(Input data)

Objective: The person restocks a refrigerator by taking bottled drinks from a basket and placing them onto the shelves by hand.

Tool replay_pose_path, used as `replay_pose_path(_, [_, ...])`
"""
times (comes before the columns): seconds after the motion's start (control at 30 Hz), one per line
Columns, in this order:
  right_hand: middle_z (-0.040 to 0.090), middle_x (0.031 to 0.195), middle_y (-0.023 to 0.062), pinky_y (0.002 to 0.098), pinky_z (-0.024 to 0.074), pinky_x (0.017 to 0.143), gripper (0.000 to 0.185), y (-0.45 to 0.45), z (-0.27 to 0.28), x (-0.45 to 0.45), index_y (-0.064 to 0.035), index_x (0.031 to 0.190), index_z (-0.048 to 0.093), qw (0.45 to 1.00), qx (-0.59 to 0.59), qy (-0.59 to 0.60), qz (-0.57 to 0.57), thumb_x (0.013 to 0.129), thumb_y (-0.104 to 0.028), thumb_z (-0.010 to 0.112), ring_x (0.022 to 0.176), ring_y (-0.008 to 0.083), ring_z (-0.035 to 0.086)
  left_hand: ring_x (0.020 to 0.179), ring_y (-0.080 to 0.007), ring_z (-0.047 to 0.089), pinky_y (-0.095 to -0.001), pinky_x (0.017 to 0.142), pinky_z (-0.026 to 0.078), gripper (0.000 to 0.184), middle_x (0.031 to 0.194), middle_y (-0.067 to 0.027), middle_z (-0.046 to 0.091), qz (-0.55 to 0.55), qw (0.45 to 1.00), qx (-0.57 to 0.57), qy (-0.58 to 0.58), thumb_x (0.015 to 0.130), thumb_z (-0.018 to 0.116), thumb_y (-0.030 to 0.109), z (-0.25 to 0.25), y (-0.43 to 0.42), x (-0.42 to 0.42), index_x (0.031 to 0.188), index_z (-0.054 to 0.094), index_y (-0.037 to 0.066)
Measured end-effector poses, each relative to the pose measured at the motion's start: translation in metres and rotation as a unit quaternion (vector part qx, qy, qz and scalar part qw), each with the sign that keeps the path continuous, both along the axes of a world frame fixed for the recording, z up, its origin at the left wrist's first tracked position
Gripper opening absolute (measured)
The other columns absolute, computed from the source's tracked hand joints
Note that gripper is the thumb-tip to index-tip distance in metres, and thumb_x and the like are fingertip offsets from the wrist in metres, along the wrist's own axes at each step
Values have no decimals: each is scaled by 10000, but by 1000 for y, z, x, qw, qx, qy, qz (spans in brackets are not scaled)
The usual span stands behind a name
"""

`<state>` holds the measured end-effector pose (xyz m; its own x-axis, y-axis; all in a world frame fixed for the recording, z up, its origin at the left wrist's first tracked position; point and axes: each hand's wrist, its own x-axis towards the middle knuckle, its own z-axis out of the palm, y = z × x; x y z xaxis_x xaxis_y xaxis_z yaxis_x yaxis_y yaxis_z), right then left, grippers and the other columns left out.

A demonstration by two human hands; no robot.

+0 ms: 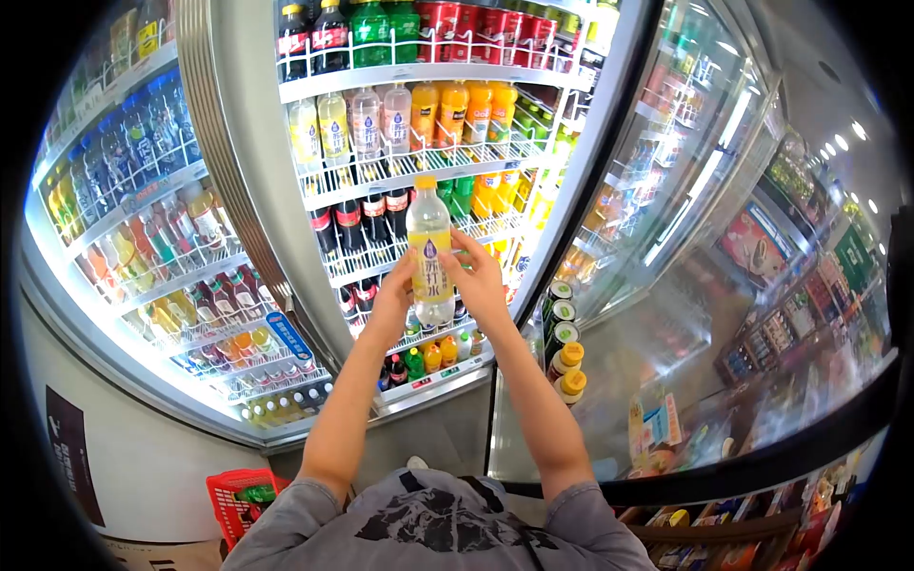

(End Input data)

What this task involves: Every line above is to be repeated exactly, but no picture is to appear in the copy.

Response for this exercise:
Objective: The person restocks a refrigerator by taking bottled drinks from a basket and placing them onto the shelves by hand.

Tool replay_pose_path, used as `replay_pose_path(_, [_, ...])`
"""
times (comes before the columns): seconds after the motion's start (control at 30 Hz), one per line
Columns, in this order:
  right_hand: middle_z (-0.040 to 0.090), middle_x (0.031 to 0.195), middle_y (-0.023 to 0.062), pinky_y (0.002 to 0.098), pinky_z (-0.024 to 0.074), pinky_x (0.017 to 0.143), gripper (0.000 to 0.185), y (-0.45 to 0.45), z (-0.27 to 0.28), x (-0.45 to 0.45), index_y (-0.064 to 0.035), index_x (0.031 to 0.190), index_z (-0.048 to 0.093), qw (0.45 to 1.00), qx (-0.59 to 0.59), qy (-0.59 to 0.60), qz (-0.57 to 0.57), thumb_x (0.013 to 0.129), thumb_y (-0.104 to 0.028), thumb_z (-0.010 to 0.112), ring_x (0.022 to 0.176), ring_y (-0.008 to 0.083), ring_z (-0.035 to 0.086)
  left_hand: ring_x (0.020 to 0.179), ring_y (-0.080 to 0.007), ring_z (-0.047 to 0.089), pinky_y (-0.095 to -0.001), pinky_x (0.017 to 0.142), pinky_z (-0.026 to 0.078), gripper (0.000 to 0.184), middle_x (0.031 to 0.194), middle_y (-0.067 to 0.027), middle_z (-0.046 to 0.091), qz (-0.55 to 0.55), qw (0.45 to 1.00), qx (-0.57 to 0.57), qy (-0.58 to 0.58), thumb_x (0.015 to 0.130), thumb_z (-0.018 to 0.116), thumb_y (-0.030 to 0.109), z (-0.25 to 0.25), y (-0.43 to 0.42), x (-0.42 to 0.42), index_x (0.031 to 0.188), index_z (-0.054 to 0.094), index_y (-0.037 to 0.066)
Measured end-effector poses, each relative to the pose measured at the motion's start: translation in metres and rotation as a unit quaternion (vector part qx, qy, qz and scalar part qw), each with the sign that keeps the path continuous, both along the axes of a world frame fixed for the recording, z up, its origin at the left wrist's first tracked position
Gripper opening absolute (measured)
The other columns absolute, computed from the source's tracked hand joints
Note that gripper is the thumb-tip to index-tip distance in metres, and thumb_x and the like are fingertip offsets from the wrist in metres, along the wrist's own axes at each step
Values have no decimals: each is scaled by 10000, but by 1000 for y, z, x, qw, qx, qy, qz (spans in brackets are not scaled)
The usual span stands behind a name
"""

`<state>` holds the measured end-effector pose (xyz m; its own x-axis, y-axis; all in a world frame fixed for the recording, z up, its origin at the left wrist's first tracked position; point and axes: each hand's wrist, its own x-axis towards the middle knuckle, its own z-axis out of the palm, y = z × x; x y z xaxis_x xaxis_y xaxis_z yaxis_x yaxis_y yaxis_z), right then left, grippers and the other columns left out.

A demonstration by two human hands; no robot.

+0 ms: 

The answer requires nothing more.